第1章 少しだけスキャンダル<双子0歳>
東山が声をかけ、座らせるまでそのお辞儀は続いた。
それほどに彼は自分の周囲が騒がしくなることを防ぎたいと強く思っていた。
東山がマイクを再び取り、鋭い眼差しを記者たちに向けた。
「今回の件は本来であれば一会社員の極々プライベートな出来事です。
このような形で報道されるような内容でもなく、現実としてほかにも同様なことは起きていると思っています。
弊社としましては櫻井の『子どもたちを守り育てたい』という気持ちや覚悟を聞き、会社として出来るだけサポートすることを約束しました。
今回、このような場を設けたのもその一環と位置づけております。
今後は出演番組を含め考慮することも決定しておりますのでお伝えいたします。
また今後、今回のように櫻井個人はもちろん、その周囲に影響の出るような報道がなされた場合は然るべき手段を講じることも同時にお伝えいたします。

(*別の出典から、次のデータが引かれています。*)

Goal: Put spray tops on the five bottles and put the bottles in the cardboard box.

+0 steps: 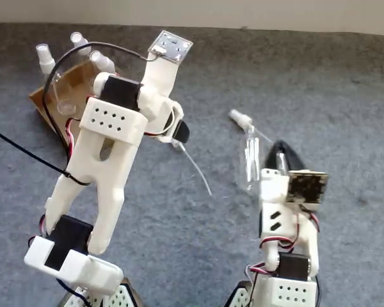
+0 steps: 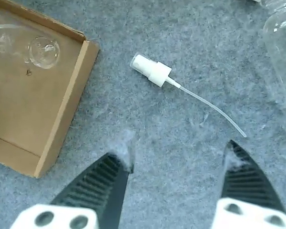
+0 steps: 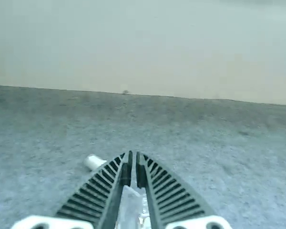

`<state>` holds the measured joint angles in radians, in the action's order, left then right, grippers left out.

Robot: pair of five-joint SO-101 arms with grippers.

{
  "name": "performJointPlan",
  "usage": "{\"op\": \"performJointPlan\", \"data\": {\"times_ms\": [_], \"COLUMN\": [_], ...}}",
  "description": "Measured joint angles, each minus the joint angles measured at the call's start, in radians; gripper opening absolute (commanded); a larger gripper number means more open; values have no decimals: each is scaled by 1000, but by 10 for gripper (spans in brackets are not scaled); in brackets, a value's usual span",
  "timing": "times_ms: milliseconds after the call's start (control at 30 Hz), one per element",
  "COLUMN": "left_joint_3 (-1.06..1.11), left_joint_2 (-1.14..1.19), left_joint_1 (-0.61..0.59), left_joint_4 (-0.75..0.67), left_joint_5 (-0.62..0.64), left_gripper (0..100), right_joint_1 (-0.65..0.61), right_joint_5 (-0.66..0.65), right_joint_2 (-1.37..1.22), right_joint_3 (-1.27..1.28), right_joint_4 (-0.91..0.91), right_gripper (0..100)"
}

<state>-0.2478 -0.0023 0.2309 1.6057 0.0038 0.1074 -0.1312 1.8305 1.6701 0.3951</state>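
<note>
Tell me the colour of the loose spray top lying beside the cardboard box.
White spray top, clear tube; best seen in the left wrist view.

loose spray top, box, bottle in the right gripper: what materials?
spray top: looks like white matte moulded plastic; its dip tube is thin and translucent, likely plastic too.
box: brown cardboard, raw cut edge on the wall.
bottle: clear, glossy, see-through; plastic or glass, can't tell.
</note>
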Motion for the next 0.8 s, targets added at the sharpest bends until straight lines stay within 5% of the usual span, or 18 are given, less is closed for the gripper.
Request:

弊社は上場企業としてまた報道という使命を担う会社として毅然とした態度で臨みたいと考えております。
みなさまには十分にご理解頂ければと存じます。
本日はお時間を頂きましてありがとうございました。」
東山は目の前にいる同業者と呼ぶのにはかなり下劣な人間に対して頭を下げながら苛立つ気持ちを抑える。
それは全てかわいがっている後輩のため。
そして会社の役職者としての役目と念じて耐えた。
「最初にお約束しました通り、なにかご質問があれば、先ほど申し上げた弊社のスタンスから外れない範囲でお応えします。」
そう言って目線を端から端に移動させる。